→ **DATASET SECTION**
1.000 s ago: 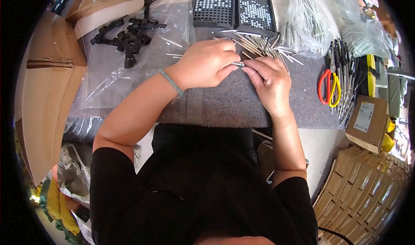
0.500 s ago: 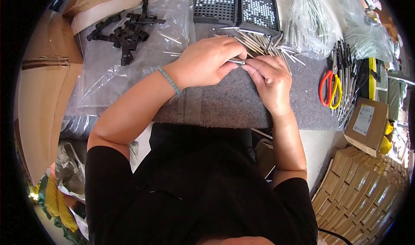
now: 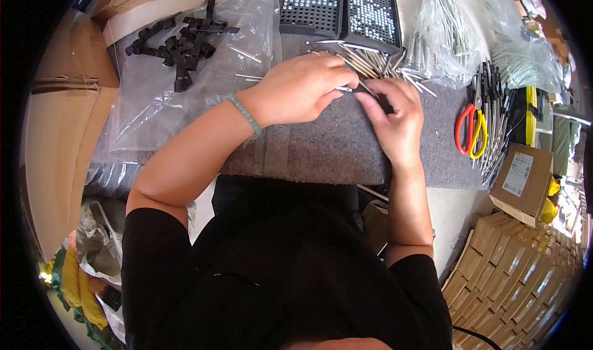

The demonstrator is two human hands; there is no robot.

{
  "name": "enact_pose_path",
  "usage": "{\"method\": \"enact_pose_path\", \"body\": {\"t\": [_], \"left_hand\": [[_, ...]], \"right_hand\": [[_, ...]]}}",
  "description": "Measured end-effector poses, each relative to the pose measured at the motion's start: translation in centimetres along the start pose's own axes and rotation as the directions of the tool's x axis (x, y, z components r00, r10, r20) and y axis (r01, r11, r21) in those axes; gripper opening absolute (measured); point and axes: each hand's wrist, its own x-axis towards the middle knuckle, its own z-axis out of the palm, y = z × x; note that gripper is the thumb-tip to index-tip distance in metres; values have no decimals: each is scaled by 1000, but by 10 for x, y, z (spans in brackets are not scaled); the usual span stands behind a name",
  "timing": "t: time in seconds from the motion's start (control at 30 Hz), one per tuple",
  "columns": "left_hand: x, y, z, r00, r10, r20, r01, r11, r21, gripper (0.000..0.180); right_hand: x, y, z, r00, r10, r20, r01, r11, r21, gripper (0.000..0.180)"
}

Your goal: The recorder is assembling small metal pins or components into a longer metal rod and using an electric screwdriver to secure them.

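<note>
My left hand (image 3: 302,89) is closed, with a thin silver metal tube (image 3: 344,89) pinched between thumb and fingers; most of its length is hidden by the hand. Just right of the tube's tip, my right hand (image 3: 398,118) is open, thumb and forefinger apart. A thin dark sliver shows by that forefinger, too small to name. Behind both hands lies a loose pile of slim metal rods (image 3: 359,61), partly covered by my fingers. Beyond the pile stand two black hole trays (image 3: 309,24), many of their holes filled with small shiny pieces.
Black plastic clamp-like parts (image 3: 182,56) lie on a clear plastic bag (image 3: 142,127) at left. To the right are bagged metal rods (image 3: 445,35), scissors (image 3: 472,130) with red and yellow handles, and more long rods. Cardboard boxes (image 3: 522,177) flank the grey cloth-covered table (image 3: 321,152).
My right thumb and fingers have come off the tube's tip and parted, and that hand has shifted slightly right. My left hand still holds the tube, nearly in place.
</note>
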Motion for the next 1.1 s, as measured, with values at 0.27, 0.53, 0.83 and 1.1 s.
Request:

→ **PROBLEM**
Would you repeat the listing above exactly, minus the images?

→ **SOLUTION FOR THIS EXERCISE**
1.000 s ago: 
0.500 s ago: 
now: 

The demonstrator is two human hands; there is no robot.

{
  "name": "enact_pose_path",
  "usage": "{\"method\": \"enact_pose_path\", \"body\": {\"t\": [_], \"left_hand\": [[_, ...]], \"right_hand\": [[_, ...]]}}",
  "description": "Measured end-effector poses, each relative to the pose measured at the motion's start: translation in centimetres along the start pose's own axes and rotation as the directions of the tool's x axis (x, y, z components r00, r10, r20) and y axis (r01, r11, r21) in those axes; gripper opening absolute (measured); point and axes: each hand's wrist, its own x-axis towards the middle knuckle, its own z-axis out of the palm, y = z × x; note that gripper is the thumb-tip to index-tip distance in metres; values have no decimals: each is scaled by 1000, but by 10 for x, y, z (spans in brackets are not scaled); the usual span stands behind a name",
  "timing": "t: time in seconds from the motion's start (control at 30 Hz), one per tuple",
  "columns": "left_hand: x, y, z, r00, r10, r20, r01, r11, r21, gripper (0.000..0.180); right_hand: x, y, z, r00, r10, r20, r01, r11, r21, gripper (0.000..0.180)"
}

Your goal: The recorder is assembling small metal pins or components into a longer metal rod and using an electric screwdriver to secure them.

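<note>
My left hand (image 3: 302,89) is closed, with a thin silver metal tube (image 3: 344,89) pinched between thumb and fingers; most of its length is hidden by the hand. Just right of the tube's tip, my right hand (image 3: 398,118) is open, thumb and forefinger apart. A thin dark sliver shows by that forefinger, too small to name. Behind both hands lies a loose pile of slim metal rods (image 3: 359,61), partly covered by my fingers. Beyond the pile stand two black hole trays (image 3: 309,24), many of their holes filled with small shiny pieces.
Black plastic clamp-like parts (image 3: 182,56) lie on a clear plastic bag (image 3: 142,127) at left. To the right are bagged metal rods (image 3: 445,35), scissors (image 3: 472,130) with red and yellow handles, and more long rods. Cardboard boxes (image 3: 522,177) flank the grey cloth-covered table (image 3: 321,152).
My right thumb and fingers have come off the tube's tip and parted, and that hand has shifted slightly right. My left hand still holds the tube, nearly in place.
</note>
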Motion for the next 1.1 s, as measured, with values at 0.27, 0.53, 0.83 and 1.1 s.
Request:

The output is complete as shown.